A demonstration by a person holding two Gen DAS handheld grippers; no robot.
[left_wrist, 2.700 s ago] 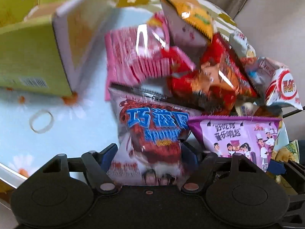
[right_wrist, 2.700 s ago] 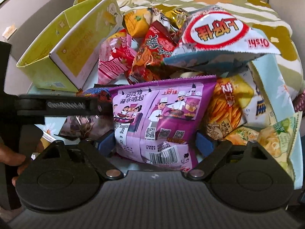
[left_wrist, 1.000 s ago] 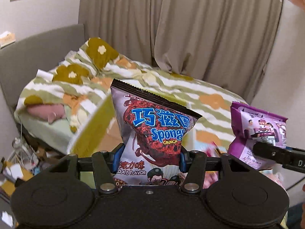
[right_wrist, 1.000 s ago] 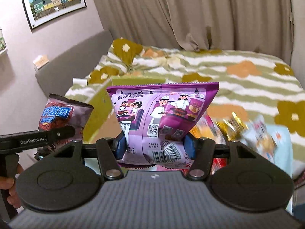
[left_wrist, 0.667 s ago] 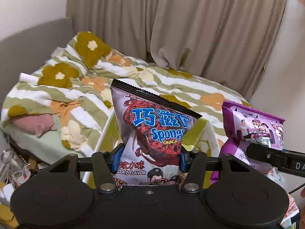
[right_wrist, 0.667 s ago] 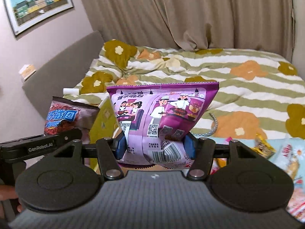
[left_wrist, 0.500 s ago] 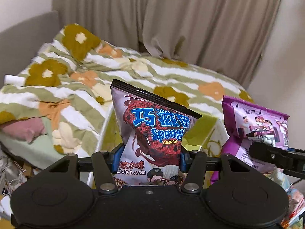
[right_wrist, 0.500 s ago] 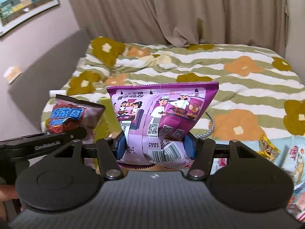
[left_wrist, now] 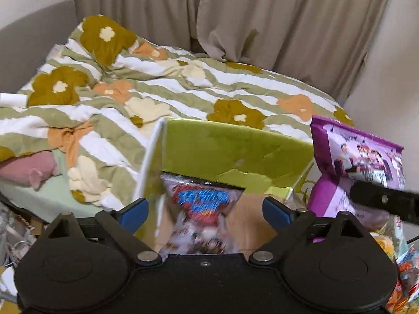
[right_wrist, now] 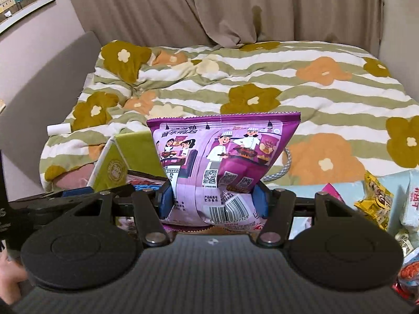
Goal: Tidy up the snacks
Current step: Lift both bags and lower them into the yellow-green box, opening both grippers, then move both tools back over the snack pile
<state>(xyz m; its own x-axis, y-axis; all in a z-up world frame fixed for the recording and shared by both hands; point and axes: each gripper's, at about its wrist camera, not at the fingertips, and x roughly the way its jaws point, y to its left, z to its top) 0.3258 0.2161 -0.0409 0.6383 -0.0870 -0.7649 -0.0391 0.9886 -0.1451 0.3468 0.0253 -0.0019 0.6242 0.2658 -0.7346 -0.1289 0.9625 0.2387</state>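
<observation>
Left wrist view, lower centre: the left gripper [left_wrist: 205, 210] stood with its jaws spread wide, and the blurred chocolate snack bag [left_wrist: 205, 219] lay between them, apparently untouched, inside the green box [left_wrist: 235, 154]. Right wrist view, centre: the right gripper [right_wrist: 213, 200] was clamped on the purple snack bag [right_wrist: 222, 162], held upright near the box's right side. By this evidence one bag was boxed, one awaited placing, and the loose packets [right_wrist: 377, 198] at right remained unsorted.
</observation>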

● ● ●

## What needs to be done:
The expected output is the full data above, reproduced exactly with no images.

## Response:
A demonstration by a person holding two Gen DAS handheld grippers; no robot.
[left_wrist, 2.700 s ago] 
[right_wrist, 2.700 s ago] 
[left_wrist, 1.000 s ago] 
[right_wrist, 1.000 s ago] 
[left_wrist, 0.667 s ago] 
[right_wrist, 0.667 s ago] 
[left_wrist, 0.500 s ago] 
[right_wrist, 0.500 s ago] 
[left_wrist, now] 
[right_wrist, now] 
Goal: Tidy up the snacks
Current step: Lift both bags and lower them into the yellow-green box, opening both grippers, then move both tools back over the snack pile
<state>(xyz m; its own x-axis, y-axis; all in a z-up world frame fixed for the recording and shared by both hands; point and axes: each gripper's, at about its wrist camera, not at the fingertips, and x roughly the way its jaws point, y to its left, z to its top) 0.3258 0.2161 -0.0409 0.6383 -0.0870 -0.7649 -0.0391 0.9886 -0.1451 0.3468 0.0253 -0.0019 0.6242 0.2658 -0.7346 -0.1289 0.9625 0.2387</state>
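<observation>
Left wrist view, lower centre: the left gripper [left_wrist: 205, 210] stood with its jaws spread wide, and the blurred chocolate snack bag [left_wrist: 205, 219] lay between them, apparently untouched, inside the green box [left_wrist: 235, 154]. Right wrist view, centre: the right gripper [right_wrist: 213, 200] was clamped on the purple snack bag [right_wrist: 222, 162], held upright near the box's right side. By this evidence one bag was boxed, one awaited placing, and the loose packets [right_wrist: 377, 198] at right remained unsorted.
</observation>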

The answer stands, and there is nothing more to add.